• What to work on:
Return exactly the lines below, starting with the one that has "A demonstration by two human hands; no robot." and going on through the one that has "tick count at".

• Provided material:
········

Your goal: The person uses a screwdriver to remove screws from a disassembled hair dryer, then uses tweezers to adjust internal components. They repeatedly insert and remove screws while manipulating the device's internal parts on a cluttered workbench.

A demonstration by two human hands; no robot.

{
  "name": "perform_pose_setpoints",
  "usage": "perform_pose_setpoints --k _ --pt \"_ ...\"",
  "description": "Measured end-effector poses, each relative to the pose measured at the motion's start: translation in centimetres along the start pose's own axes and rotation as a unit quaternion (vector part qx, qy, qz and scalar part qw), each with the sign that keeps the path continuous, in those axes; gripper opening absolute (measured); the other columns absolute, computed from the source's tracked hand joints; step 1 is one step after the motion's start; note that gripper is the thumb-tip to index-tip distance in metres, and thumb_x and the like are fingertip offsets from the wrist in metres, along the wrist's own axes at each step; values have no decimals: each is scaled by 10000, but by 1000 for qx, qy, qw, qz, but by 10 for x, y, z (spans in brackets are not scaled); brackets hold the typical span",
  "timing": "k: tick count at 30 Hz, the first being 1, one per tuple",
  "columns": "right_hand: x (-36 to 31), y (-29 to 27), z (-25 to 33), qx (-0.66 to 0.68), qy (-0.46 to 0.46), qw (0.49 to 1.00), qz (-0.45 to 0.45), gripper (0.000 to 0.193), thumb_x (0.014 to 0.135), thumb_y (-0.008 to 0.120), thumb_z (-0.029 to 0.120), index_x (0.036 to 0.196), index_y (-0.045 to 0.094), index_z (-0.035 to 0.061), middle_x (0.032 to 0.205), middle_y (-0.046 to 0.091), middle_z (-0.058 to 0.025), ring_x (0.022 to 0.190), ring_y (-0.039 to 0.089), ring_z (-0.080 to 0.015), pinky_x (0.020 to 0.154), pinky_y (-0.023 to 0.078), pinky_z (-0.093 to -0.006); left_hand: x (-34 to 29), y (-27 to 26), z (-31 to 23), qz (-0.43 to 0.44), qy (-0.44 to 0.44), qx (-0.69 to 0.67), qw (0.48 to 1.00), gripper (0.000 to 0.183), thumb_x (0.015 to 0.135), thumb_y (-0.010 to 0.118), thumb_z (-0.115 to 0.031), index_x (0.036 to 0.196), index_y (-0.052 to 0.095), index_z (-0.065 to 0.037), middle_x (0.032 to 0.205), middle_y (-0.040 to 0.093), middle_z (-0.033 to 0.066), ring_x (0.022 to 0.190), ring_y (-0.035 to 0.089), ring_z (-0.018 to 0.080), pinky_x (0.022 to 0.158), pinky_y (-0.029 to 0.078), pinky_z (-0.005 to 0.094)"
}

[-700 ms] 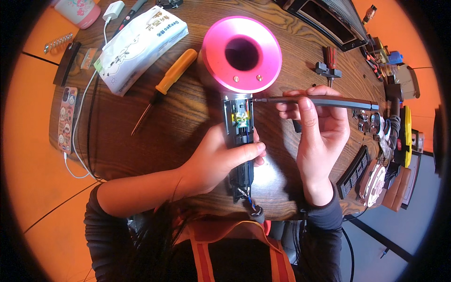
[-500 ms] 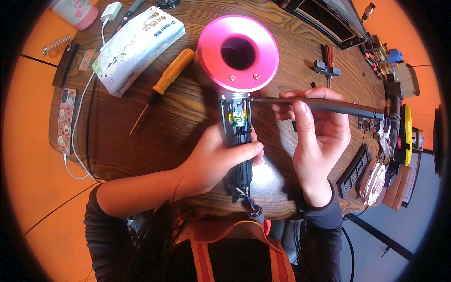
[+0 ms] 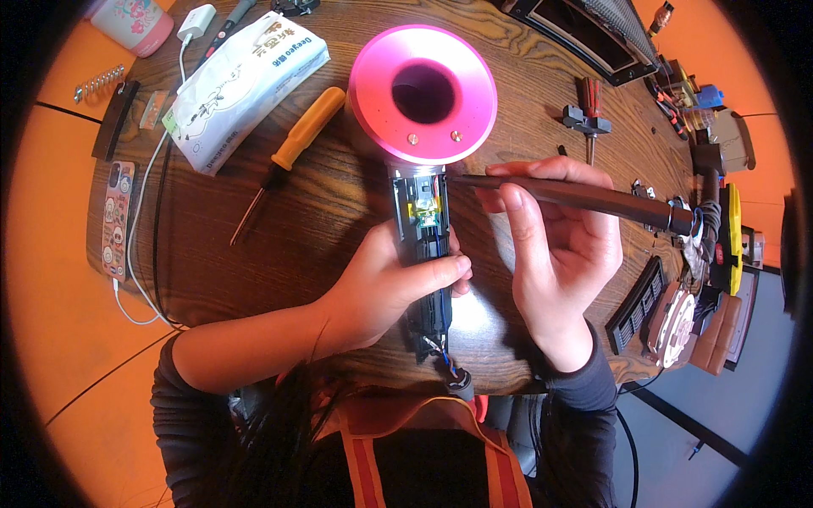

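I have the hair dryer (image 3: 423, 151) in front of me, its pink head (image 3: 472, 93) pointing to the far edge of the table (image 3: 326, 212) and its handle (image 3: 430, 317) running back toward the near edge. My left grip (image 3: 394, 275) is wrapped round the handle, thumb across the front, fingertips showing on the right side. My right grip (image 3: 563, 254) pinches a slim dark driver (image 3: 593, 197) between thumb and fingers, its tip at the handle's upper right, just under the head; whether it touches there or sits just beside, I cannot tell.

As I judge it, the dryer is about half undone. No cover lies over the front of the handle, so the green circuit board (image 3: 427, 218) with its yellow bits shows bare in the dark frame. Much is together, though: the head is joined to the handle, two metal studs (image 3: 412, 139) sit in its face, the board is seated, and thin wires (image 3: 446, 362) link the handle's bottom to the cable end (image 3: 460, 385) by the near edge.

A black slotted piece (image 3: 635, 305) and a round pale part (image 3: 673, 323) lie toward the near right corner; whether they belong to this dryer, I cannot say. The yellow-handled screwdriver (image 3: 309, 127) lies untouched, left of the head
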State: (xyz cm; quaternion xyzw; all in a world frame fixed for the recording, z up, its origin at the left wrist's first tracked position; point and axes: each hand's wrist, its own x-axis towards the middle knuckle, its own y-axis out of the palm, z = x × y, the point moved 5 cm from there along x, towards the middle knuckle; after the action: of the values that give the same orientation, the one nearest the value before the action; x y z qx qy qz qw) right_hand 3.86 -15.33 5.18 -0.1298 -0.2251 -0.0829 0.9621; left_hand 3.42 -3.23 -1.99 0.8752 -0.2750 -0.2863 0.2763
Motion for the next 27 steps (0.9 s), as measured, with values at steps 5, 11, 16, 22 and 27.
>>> perform_pose_setpoints --k 5,11,16,22,27 --pt "3 0 2 -69 -30 996 38 236 805 548 -85 1004 429 -37 912 598 -174 821 614 -181 726 521 -269 1 0 0 4 16 3 1000 142 788 604 -49 869 490 -19 738 560 66 708 567 146 669 457 281" --pt "7 2 5 -122 -52 990 48 400 778 586 -82 1113 376 -29 907 599 -157 792 617 -188 690 526 -277 2 -1 0 4 11 -8 1000 147 783 607 -40 869 490 -19 740 558 65 714 570 146 671 461 280" --pt "9 1 11 -30 -92 995 6 1004 711 639 -114 1368 -91 94 1143 435 -199 747 627 -235 595 544 -325 1 -2 2 -6 6 -18 1000 161 783 614 -40 880 487 -24 751 557 61 714 572 148 669 464 280" --pt "9 -4 15 -127 -104 986 -41 1143 691 659 -113 1341 -240 162 1332 216 -300 750 633 -264 565 551 -317 0 -1 2 -5 4 -2 1000 165 787 617 -40 886 485 -28 766 549 57 727 572 146 671 460 279" --pt "8 0 15 -73 -135 988 27 1176 690 671 -98 1316 -291 156 1299 284 -283 744 625 -236 575 533 -308 0 -2 3 -7 10 -12 1000 185 788 622 -46 897 474 -28 768 547 57 731 574 146 671 460 279"
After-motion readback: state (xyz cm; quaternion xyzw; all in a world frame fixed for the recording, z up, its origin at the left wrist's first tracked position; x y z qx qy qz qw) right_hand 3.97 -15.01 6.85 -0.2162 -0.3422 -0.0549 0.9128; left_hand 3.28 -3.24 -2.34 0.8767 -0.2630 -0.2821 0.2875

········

• Answer area:
A demonstration by two human hands; no robot.

{
  "name": "perform_pose_setpoints",
  "usage": "perform_pose_setpoints --k _ --pt \"_ ...\"",
  "description": "Measured end-effector poses, each relative to the pose measured at the motion's start: translation in centimetres along the start pose's own axes and rotation as a unit quaternion (vector part qx, qy, qz and scalar part qw), each with the sign that keeps the path continuous, in those axes; gripper opening absolute (measured); the other columns absolute, computed from the source's tracked hand joints; step 1 is one step after the motion's start; note that gripper is the thumb-tip to index-tip distance in metres, and thumb_x and the like are fingertip offsets from the wrist in metres, along the wrist's own axes at each step; values have no decimals: each is scaled by 10000, but by 1000 for qx, qy, qw, qz, but by 10 for x, y, z (spans in brackets are not scaled); brackets hold the typical span",
  "timing": "k: tick count at 30 Hz, the first being 1, one per tuple",

No more output will be produced for this exercise.